Requirement -> Would you please transcribe, exactly as written, the lines of the entries below starting at the one that holds "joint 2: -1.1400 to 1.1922" and ending at the one that holds "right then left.", both included?
+++ Dataset content
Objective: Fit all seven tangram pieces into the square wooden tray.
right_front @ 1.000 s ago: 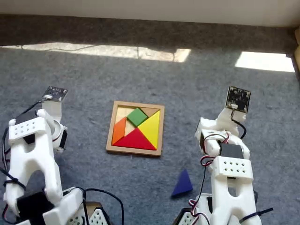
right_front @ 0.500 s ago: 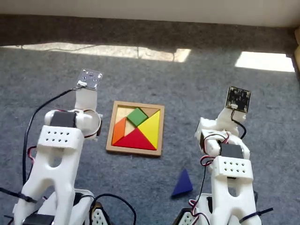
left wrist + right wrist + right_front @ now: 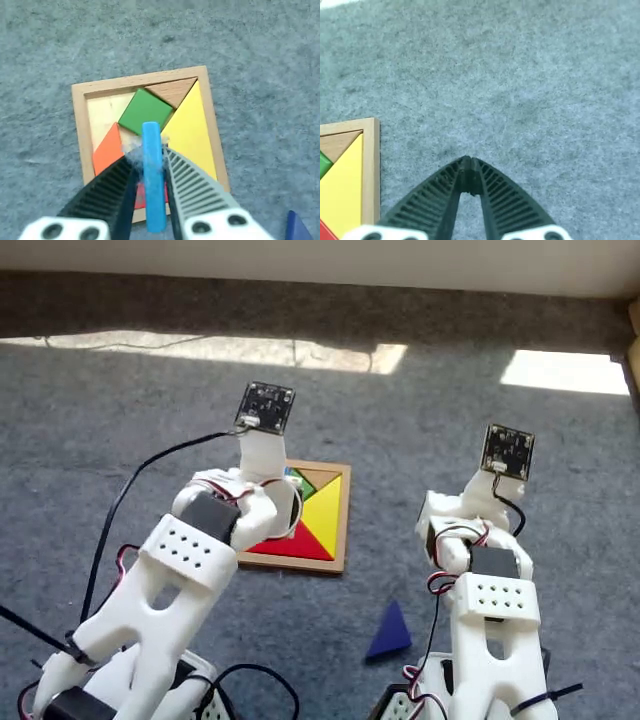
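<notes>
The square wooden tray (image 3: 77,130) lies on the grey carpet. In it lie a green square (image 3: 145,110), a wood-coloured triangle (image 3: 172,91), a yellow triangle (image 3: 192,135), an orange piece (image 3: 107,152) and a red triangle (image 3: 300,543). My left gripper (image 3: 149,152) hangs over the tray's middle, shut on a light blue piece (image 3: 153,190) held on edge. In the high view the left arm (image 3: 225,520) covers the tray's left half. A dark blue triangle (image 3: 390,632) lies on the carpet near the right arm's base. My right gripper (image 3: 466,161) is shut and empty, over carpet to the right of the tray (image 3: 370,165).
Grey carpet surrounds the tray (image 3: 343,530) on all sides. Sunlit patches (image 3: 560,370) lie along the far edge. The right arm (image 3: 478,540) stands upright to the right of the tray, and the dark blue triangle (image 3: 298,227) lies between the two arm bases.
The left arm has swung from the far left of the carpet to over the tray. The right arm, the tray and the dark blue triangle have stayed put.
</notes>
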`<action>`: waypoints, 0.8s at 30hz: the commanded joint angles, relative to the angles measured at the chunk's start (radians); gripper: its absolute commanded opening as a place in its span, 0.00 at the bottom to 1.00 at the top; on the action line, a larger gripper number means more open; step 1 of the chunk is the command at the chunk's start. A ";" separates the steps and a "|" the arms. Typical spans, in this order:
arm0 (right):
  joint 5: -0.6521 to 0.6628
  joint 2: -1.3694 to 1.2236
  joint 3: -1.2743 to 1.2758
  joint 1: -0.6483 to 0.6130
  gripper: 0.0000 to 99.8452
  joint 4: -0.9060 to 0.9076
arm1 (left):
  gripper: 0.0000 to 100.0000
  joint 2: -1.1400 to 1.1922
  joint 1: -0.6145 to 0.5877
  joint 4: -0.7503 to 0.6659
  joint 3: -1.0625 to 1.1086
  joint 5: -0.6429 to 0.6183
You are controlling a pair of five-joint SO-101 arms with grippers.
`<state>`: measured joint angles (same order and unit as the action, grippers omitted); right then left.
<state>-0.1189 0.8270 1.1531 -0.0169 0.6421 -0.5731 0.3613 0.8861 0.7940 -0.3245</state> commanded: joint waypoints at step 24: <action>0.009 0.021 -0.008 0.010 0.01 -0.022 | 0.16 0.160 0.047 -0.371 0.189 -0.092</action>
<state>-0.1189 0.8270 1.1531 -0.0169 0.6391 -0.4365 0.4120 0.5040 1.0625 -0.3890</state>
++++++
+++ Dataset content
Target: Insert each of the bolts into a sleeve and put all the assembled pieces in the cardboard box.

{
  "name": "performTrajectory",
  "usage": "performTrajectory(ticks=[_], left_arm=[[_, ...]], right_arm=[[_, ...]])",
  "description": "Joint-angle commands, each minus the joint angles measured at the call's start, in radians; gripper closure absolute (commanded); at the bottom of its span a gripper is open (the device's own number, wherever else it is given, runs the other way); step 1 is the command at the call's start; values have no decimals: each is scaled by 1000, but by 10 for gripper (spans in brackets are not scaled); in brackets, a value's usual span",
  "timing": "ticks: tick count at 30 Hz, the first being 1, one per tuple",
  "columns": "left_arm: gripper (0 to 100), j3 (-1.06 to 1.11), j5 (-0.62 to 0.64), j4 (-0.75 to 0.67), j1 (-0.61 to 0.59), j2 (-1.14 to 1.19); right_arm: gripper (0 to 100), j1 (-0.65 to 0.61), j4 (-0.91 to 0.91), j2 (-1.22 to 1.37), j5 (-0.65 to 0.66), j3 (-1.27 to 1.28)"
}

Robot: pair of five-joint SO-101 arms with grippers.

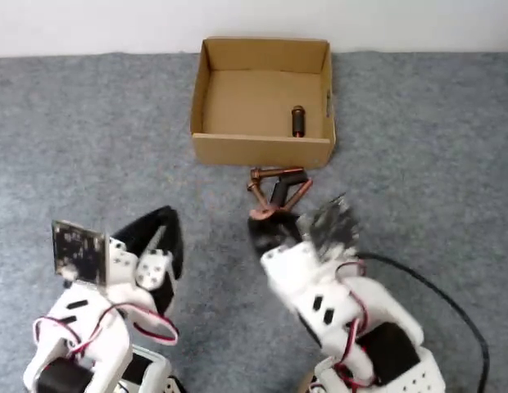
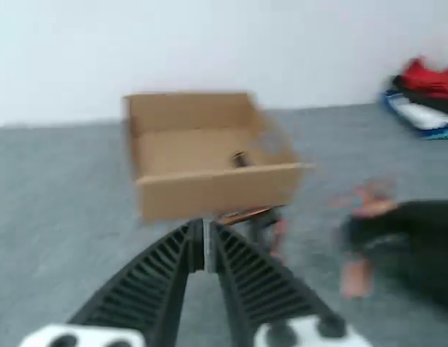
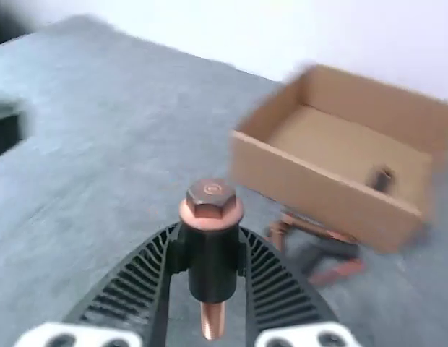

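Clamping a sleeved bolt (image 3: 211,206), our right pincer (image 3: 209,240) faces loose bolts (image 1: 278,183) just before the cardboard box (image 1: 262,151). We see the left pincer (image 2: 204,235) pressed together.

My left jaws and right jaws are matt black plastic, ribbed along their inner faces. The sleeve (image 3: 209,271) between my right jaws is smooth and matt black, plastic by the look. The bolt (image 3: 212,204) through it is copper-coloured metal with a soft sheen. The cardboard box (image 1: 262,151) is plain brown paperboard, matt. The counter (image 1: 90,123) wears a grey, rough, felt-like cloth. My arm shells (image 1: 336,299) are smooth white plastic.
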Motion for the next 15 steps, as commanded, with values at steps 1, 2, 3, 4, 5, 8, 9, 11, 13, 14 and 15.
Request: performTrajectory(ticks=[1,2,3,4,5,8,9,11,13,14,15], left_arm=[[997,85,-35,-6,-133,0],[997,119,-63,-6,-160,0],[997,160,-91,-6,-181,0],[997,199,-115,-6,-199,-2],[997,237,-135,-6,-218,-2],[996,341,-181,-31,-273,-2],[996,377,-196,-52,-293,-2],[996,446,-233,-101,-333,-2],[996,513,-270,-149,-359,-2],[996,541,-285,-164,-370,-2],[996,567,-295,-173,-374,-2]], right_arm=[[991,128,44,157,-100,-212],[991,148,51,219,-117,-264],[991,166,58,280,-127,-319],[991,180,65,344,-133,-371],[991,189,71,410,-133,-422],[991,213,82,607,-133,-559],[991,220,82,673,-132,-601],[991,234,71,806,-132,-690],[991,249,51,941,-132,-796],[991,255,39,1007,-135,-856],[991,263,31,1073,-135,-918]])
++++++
Your response ->
  joint 2: -1.1400 to 1.1922
  joint 1: -0.6145 to 0.5877
  joint 4: -0.7503 to 0.6659
  joint 3: -1.0625 to 1.1086
  joint 5: -0.6429 to 0.6183
You are controlling a pair of five-joint SO-101 arms with grippers.
`<state>`: measured joint angles (same order and unit as the action, grippers omitted); right then left.

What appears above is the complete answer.